MATERIAL SUPPLIED:
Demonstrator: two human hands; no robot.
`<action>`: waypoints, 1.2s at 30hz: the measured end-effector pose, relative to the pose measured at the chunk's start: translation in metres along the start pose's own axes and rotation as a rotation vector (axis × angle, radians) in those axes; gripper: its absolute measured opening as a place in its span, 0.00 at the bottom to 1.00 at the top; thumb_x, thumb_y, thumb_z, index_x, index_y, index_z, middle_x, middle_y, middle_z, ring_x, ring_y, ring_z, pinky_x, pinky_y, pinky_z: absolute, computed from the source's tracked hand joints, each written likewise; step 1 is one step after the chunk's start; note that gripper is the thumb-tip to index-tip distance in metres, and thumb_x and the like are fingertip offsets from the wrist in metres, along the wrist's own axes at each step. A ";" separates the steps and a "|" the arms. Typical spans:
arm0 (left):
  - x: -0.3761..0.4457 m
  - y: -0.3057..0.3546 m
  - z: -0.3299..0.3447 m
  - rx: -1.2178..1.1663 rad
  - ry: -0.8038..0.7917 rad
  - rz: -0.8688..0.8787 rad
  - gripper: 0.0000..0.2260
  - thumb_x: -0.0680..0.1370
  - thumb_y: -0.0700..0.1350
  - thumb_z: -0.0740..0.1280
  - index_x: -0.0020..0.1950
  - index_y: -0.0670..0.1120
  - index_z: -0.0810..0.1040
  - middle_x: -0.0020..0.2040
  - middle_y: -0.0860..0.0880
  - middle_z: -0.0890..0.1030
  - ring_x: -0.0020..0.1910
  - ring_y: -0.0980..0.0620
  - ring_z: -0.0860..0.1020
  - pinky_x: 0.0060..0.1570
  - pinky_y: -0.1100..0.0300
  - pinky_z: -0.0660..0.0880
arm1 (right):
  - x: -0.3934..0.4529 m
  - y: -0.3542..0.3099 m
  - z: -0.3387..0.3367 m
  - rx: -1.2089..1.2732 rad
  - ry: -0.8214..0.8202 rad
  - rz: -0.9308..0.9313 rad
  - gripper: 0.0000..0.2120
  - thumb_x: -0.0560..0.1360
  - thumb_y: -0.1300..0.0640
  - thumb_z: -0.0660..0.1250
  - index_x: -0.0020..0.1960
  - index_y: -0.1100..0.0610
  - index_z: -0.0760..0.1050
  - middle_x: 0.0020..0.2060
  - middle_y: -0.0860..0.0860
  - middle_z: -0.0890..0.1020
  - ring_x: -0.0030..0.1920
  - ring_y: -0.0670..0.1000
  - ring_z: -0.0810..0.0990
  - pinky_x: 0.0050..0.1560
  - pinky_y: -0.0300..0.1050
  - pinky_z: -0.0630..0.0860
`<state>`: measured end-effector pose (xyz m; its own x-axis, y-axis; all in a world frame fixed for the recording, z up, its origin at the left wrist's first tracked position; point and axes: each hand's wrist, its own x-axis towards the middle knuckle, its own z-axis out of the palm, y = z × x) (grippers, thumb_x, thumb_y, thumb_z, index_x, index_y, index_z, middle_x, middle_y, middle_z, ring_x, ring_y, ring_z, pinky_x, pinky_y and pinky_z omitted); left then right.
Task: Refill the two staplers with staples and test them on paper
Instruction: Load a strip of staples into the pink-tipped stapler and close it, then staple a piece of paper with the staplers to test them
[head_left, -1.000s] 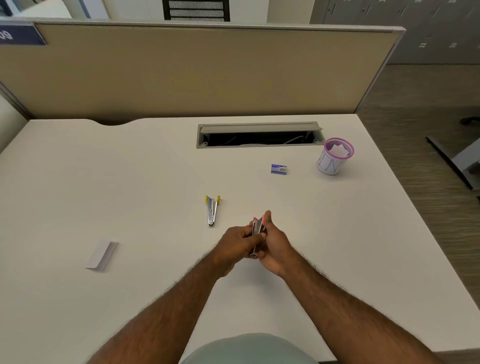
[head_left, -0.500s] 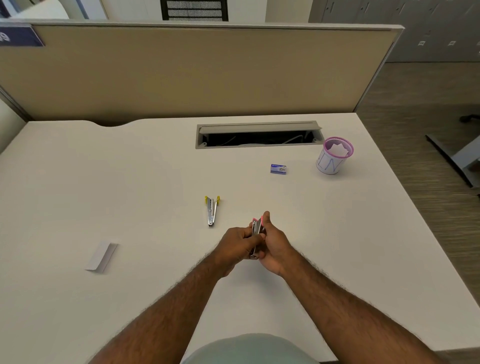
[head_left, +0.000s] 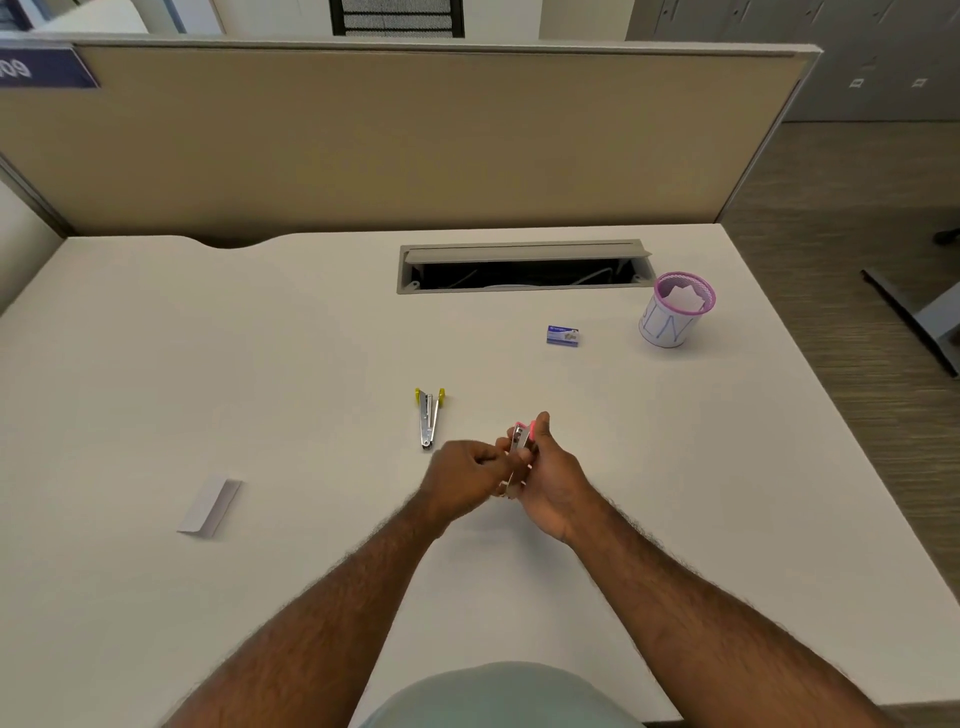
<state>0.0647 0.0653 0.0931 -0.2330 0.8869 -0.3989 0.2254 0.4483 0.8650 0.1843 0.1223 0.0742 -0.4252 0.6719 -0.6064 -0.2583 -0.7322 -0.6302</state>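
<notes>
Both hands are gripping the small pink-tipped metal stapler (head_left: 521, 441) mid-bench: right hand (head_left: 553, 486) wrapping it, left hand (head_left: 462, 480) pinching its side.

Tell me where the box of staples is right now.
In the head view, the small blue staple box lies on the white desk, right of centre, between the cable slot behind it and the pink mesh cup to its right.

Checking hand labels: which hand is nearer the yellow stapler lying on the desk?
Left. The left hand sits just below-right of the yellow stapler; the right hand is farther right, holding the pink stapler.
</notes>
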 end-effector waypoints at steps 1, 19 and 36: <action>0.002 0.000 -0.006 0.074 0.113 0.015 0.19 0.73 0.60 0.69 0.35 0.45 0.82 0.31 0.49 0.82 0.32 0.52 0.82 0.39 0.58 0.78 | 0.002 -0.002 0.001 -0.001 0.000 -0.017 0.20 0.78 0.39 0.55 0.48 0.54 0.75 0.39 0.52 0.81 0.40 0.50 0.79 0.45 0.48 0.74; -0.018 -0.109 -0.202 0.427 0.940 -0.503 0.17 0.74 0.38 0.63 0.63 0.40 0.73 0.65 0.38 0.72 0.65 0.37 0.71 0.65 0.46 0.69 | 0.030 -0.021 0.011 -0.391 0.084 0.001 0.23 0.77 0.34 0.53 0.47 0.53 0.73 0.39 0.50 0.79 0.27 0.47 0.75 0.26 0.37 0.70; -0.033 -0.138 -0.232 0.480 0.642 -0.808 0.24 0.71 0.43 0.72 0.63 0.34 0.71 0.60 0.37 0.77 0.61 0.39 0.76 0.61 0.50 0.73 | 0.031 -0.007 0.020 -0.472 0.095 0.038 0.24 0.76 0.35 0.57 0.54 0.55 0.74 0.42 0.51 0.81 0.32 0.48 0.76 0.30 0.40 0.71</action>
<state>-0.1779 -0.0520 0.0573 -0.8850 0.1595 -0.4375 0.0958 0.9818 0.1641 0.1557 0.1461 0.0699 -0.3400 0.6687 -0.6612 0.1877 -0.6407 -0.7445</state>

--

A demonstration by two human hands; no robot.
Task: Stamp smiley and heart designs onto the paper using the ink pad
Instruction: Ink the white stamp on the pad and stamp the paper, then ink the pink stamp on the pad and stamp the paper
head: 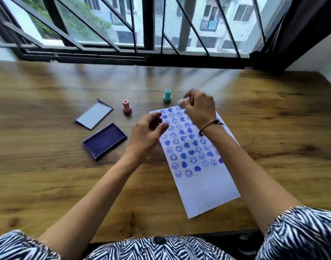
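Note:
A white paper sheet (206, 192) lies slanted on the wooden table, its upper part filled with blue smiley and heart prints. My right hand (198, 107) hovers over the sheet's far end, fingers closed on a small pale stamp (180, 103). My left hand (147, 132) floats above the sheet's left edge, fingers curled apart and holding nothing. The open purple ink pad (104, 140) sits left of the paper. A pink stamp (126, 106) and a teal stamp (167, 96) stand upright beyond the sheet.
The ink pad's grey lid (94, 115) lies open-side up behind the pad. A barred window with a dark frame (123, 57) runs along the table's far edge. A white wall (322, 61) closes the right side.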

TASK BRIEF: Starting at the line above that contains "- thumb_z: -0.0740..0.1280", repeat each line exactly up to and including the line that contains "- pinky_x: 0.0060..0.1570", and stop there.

OUTPUT BELOW:
  - thumb_z: -0.0740..0.1280
  - index_x: -0.0020..0.1950
  - index_y: -0.0670..0.1120
  - index_z: -0.0810..0.1040
  - middle_x: -0.0020..0.2040
  - middle_y: -0.0860..0.0880
  - middle_z: -0.0890..0.1030
  - ring_x: -0.0020..0.1910
  - ring_y: -0.0980..0.0620
  - ring_z: -0.0860..0.1020
  - pinky_x: 0.0060..0.1570

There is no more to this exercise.